Even if a true, accurate, and complete picture of usage of hardware and software components by transaction types, none of the conventional products or approaches provides for a complete and automated solution for managing an application environment within a distributed computing environment, such as a data center. Software monitoring products, such as BMC PATROL ™ software, perform distributed monitoring for parts of the distributed computing environment. Those products have a stimulus-response type of approach. In other words, if a specified condition or situation occurs, a set of actions may be automatically performed. For example, a warning may be sent to the user. However, fixing the problem becomes a very manual process, as the user then has to determine what actions to take.

A list of choices of what actions the user can take to try to correct the problem may be displayed. At this point, the user may decide to terminate a process or reboot a machine. These types of choices are very IT- specific kinds of choices. The IT professional is left with the decision of which control to select and how much to change it, and therefore, the experience level of the IT professional and his or her experience with the current environments are important factors. Further, a database administrator and a network engineer may see the same problem at the same time and address it with different solutions. However, the solutions, when any combination of them is deployed, may not be compatible with each other and cause a problem worse than the original problem. Also, the IT professional may be seeing a new environment that he or she has not seen before due to new equipment or a new software product, and therefore, the IT professional needs to "re-learn" how the system responds when different controls and values of the controls are used.

Along similar lines, event management products, such as like Tivoli Enterprise Console™ software, can perform rule interpretation. A user defines what are the kinds of events the system will monitor and then what actions to perform in response to those events. The ability to correctly resolve the problem has similar limitations as previously described with monitoring software products. The user must have seen or is anticipating a problem. Also, the rules may not deal with exceptional conditions.

Attempts to remove human intervention provide incomplete solutions. A "self-healing" server has been proposed. The server can automatically be monitored and adjusted to improve its operation. However, this does not address other components of the distributed computing environment, such as databases, external memories (e.g., hard disks), or software running on the server.

The behavior of the distributed computing environment is getting to the point where correct solutions may be counter-intuitive to humans. Therefore, a true solution cannot rely on human intervention or predetermined rules defined by humans. Further, all or nearly all of the components within the distributed computing environment should be considered when formulated a solution.

The previously described attempts are more directed to correcting problem conditions, and are not directed to optimizing an application environment. An application environment can be optimized even though it may not be detected as having a problem condition.

SUMMARY

In one set of embodiments, a method of managing an application environment can include using predictive modeling based at least in part on state information originating from the distributed computing environment to generate an output. The method can also include determining a value using an optimization function based at least in part on the output from the predictive modeling and determining if a criterion is met based at least in part on the value.
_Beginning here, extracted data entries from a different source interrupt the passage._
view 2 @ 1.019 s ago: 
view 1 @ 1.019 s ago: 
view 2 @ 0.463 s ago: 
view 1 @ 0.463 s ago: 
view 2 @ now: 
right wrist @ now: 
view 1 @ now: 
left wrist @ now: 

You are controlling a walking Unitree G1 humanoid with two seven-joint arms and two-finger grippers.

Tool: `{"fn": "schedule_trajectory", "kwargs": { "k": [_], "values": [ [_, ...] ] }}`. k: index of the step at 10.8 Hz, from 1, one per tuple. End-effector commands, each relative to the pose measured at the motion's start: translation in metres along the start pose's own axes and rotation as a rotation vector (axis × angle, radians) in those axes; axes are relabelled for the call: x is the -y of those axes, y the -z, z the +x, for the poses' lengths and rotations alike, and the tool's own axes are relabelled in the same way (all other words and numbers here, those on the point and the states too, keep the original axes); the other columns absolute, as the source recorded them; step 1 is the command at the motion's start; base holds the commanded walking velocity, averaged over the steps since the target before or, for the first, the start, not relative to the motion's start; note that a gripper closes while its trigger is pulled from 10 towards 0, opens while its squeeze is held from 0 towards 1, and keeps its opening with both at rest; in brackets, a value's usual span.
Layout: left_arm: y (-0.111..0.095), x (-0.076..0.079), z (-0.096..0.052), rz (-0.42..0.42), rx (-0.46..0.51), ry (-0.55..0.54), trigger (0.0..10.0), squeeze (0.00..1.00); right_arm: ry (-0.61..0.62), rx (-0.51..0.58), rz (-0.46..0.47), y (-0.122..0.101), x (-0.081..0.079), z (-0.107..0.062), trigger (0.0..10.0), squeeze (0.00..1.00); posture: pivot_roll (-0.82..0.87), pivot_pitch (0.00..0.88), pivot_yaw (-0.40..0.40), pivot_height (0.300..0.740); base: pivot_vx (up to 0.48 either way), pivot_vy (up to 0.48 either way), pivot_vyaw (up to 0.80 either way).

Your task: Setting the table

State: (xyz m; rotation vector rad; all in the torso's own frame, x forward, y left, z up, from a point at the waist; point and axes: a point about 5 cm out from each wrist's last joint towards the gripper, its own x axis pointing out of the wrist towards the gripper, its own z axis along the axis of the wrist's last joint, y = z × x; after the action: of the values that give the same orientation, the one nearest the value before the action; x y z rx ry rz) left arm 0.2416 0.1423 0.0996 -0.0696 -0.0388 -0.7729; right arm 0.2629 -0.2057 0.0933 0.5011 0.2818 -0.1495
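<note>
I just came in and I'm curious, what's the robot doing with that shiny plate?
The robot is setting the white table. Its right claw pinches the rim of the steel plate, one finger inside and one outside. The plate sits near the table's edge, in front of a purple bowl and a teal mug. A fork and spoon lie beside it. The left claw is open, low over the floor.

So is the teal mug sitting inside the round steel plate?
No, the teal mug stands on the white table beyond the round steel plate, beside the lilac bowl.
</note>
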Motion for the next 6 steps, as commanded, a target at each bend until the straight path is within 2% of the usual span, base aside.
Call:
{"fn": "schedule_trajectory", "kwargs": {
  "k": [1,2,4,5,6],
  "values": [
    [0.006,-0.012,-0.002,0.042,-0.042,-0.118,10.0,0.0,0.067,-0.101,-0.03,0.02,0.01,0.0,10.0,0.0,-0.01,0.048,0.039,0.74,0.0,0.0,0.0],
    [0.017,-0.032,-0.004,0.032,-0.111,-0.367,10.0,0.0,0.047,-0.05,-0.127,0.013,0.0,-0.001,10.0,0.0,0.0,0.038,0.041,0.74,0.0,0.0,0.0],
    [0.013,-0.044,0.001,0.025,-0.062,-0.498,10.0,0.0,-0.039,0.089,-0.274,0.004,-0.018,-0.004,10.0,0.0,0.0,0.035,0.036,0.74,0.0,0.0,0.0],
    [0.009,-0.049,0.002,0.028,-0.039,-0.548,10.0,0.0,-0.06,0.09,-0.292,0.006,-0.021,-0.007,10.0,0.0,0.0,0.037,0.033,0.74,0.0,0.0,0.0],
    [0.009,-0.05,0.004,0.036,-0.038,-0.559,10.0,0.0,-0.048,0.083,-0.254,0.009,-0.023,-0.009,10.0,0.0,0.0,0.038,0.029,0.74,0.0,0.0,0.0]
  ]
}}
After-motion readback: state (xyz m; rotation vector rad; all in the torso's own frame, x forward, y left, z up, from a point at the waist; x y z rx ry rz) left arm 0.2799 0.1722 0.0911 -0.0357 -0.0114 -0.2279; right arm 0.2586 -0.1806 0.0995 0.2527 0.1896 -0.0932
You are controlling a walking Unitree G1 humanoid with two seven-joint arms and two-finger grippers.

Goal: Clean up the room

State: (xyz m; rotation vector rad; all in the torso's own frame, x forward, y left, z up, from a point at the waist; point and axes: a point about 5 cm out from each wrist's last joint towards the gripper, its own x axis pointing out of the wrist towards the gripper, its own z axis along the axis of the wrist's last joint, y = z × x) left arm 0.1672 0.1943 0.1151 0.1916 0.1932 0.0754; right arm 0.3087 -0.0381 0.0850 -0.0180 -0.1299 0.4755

In still another set of embodiments, a method of managing an application can include determining whether state information matches an entry within an ontology. The state information may include an original control setting for a control. The method can also include changing the control from the original control setting to a new control setting after determining whether the state information matches the entry within the ontology. In yet another set of embodiments, a method can be used for estimating usage of a component by an application within a distributed computing environment. The method can include conditioning data regarding workload and utilization of a component, and determining an estimated usage of the component for a transaction type. Determining the estimated usage can be performed during or after conditioning the data.

In a further set of embodiments, a method can be used for estimating usage of a component by an application within a distributed computing environment. The method can include accessing data regarding workload and utilization of the component, and determining an estimated usage of the component for a transaction type. Determining can be performed using a mechanism that is designed to work with a collinear relationship.

In still a further set of embodiments, a method can be used for estimating usage of a component by an application within a distributed computing environment. The method can include separating data regarding workload and utilization of the component into sub-sets. The method can also include, for each of the sub¬ sets, determining an estimated usage of the component for a transaction type. The method can further include performing a significance test using the estimated usages for the sub-sets.

In another set of embodiments, a method can be used for determining usage of at least one component by at least one transaction type. The method can include processing one or more transactions using a distributed computing environment, wherein the one or more transactions can include a first transaction having a first transaction type. The method can also include collecting data from at least one instrument within the distributed computing environment during processing of the one or more transactions, and determining which of the at least one component and its capacity is used by the first transaction type.

In still another set of embodiments, a system for managing an application environment can include an optimization engine that is configured to use state information originating from the distributed computing environment.

In other sets of embodiments, a data processing system readable medium can comprise code that can include instructions for carrying out any one or more of the methods and may be used on the systems.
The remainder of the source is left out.